Sunday, June 13, 2010

Diamond Ruby

Sometimes a reader just finds a great book. When this happens to me, I handle it with care, savour the words, the pages, the chapters. I don't read too quickly, even though I want to know what happens. I hold off that final page as long as I can. Joseph Wallace's Diamond Ruby is such a book. It is the story of a young girl in early 1900's New York City whose life ends as she knows it. No, she doesn't die, but her family is torn to bits with the flu epidemic and a subway disaster.

She is the only one to care for her very young nieces and she is just thirteen. Wallace weaves Ruby's personal coming of age into the growth of the city through the twenties. Organized crime, gangsters, and weak-willed adults are juxtaposed to the better side of Babe Ruth and Jack Dempsey, as well as a blind girl who lost her great diving career along with her sight. Diamond Ruby can pitch like no one else.

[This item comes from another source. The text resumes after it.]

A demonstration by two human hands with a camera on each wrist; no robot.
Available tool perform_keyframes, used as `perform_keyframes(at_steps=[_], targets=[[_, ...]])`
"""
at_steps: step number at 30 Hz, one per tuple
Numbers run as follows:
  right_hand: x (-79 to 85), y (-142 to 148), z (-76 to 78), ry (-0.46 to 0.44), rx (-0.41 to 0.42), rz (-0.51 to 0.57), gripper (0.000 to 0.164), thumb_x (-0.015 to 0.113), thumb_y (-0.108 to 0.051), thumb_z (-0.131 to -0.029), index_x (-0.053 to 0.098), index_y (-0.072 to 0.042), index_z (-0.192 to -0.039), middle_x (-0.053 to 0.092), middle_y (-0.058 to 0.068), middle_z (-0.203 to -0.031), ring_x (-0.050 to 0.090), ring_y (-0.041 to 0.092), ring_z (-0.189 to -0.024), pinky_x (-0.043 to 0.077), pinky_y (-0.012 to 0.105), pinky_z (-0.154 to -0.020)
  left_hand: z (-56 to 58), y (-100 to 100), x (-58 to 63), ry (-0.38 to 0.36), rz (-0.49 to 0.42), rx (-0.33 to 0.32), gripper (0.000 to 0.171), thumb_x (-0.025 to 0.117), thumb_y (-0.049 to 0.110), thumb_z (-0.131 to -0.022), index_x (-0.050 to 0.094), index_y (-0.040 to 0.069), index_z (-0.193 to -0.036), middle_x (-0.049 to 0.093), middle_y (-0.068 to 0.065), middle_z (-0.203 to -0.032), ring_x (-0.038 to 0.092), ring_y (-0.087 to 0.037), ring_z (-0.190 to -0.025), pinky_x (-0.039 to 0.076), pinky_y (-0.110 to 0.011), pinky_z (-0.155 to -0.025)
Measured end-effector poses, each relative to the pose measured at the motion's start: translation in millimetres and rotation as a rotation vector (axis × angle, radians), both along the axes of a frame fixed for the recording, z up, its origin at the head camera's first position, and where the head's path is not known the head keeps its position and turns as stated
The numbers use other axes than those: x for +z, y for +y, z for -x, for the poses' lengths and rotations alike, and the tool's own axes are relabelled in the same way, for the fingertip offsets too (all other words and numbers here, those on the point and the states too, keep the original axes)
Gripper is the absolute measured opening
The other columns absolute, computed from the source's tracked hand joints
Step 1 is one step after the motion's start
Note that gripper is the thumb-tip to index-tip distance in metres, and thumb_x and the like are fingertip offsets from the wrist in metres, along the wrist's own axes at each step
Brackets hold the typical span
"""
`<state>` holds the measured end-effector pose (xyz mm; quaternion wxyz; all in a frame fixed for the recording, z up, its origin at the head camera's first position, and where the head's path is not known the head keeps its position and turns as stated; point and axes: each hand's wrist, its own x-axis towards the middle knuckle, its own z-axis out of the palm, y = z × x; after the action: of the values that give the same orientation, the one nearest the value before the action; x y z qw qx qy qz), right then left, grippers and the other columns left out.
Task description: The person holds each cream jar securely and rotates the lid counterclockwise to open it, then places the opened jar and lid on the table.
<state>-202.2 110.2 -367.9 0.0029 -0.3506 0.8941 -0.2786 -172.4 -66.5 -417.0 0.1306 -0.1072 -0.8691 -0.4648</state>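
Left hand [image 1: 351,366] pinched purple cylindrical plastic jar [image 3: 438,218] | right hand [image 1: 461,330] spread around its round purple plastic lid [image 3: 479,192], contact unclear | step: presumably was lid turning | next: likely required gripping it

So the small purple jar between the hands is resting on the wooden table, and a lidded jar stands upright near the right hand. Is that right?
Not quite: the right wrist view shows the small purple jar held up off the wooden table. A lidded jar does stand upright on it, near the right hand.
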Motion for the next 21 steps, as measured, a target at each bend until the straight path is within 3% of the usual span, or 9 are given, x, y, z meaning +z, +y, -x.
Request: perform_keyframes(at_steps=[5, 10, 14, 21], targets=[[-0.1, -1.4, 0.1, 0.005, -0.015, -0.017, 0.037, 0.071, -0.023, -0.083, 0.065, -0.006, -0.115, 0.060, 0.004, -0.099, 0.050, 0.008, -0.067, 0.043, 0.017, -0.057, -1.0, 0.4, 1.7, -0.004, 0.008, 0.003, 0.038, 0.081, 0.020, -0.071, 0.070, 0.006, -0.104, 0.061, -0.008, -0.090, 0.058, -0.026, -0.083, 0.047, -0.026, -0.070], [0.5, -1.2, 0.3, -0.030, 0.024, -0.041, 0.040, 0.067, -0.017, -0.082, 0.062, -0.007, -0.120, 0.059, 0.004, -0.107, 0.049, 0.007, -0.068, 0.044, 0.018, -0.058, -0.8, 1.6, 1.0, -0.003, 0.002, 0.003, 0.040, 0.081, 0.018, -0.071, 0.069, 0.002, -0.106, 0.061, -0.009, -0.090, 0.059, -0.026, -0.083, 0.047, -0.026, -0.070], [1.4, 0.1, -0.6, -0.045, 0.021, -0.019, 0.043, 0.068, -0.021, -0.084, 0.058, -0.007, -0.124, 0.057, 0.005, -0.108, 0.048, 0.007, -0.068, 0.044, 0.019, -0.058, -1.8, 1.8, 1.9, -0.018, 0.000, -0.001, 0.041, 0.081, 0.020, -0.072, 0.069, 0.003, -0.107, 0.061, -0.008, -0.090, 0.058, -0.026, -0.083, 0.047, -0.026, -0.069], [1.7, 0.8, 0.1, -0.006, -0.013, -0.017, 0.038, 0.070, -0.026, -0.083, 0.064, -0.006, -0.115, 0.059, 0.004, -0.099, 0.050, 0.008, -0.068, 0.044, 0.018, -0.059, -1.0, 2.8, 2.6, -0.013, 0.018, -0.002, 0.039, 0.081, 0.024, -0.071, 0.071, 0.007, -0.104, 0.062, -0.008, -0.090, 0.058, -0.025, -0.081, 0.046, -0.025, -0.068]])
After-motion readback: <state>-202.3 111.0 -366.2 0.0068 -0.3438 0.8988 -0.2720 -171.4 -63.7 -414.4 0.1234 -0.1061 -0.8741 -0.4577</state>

Her odd arms which have earned her the 'monkey-girl' moniker prove her salvation and that of her nieces.
Apparently Wallace has only written non-fiction before but he writes this story, based on a real person, Jackie Mitchell, like a pro. I was enthralled from the get-go, feeling my eyes stretch wider and wider from the first pages. I especially liked the amazing plot details in the first part of the book. Not for Wallace working towards crisis after crisis until, finally, the climax. He catches the reader immediately through Ruby's 7-year-old point of view of excruciating world events. I will be looking for this author's next fiction book.

Wednesday, June 09, 2010

Impulsive Actions

Today I am thinking about following impulses and what might be the results of doing that. We are mostly programmed to follow the rules, do what we're told, and take the road most traveled. But what might be the results of listening to our inner voices?

Well I know my inner voice sometimes tells me to eat fattening things and I have no trouble listening to that! I can step out of my plan quite easily and eat a few Neilsen's rosebuds or a chocolate chip yogurt cone. That circulating e-mail about the 80-year-old woman who orders dessert every time she eats out really resonates with me. I mean, what if this was my last day and I passed on something really scrumptious, like Belgian truffles?

If I can have that attitude towards food, the question arises, why not toward exciting and interesting things to do in my life? So for today I am going to dream and dream and then go one step further--let those dreams seep into real life. I'm going to listen to my impulses and read them like a roadmap. They will be like my Tom-Tom lady's voice telling me the next turn and recalculating when I make a mistake or go down the wrong road. Oh, wait a minute. There is no wrong road. She just redirects me. For today that's what my inner voice will do. Oops, she's calling me to get up and leave my computer......

Monday, June 07, 2010

How Cute Are These?

I am feeling lonely for my little granddaughter, Chelsea, so Beth is good at sending pictures and calling often. Chelsea got new sandals and loves them so much she even wanted to wear them to bed for her nap! I guess I'll be learning about Dora now, eh?


Hopefully Beth's family will get east here soon as we're missing them all. I'm sending secret messages out to the universe to hurry up the process.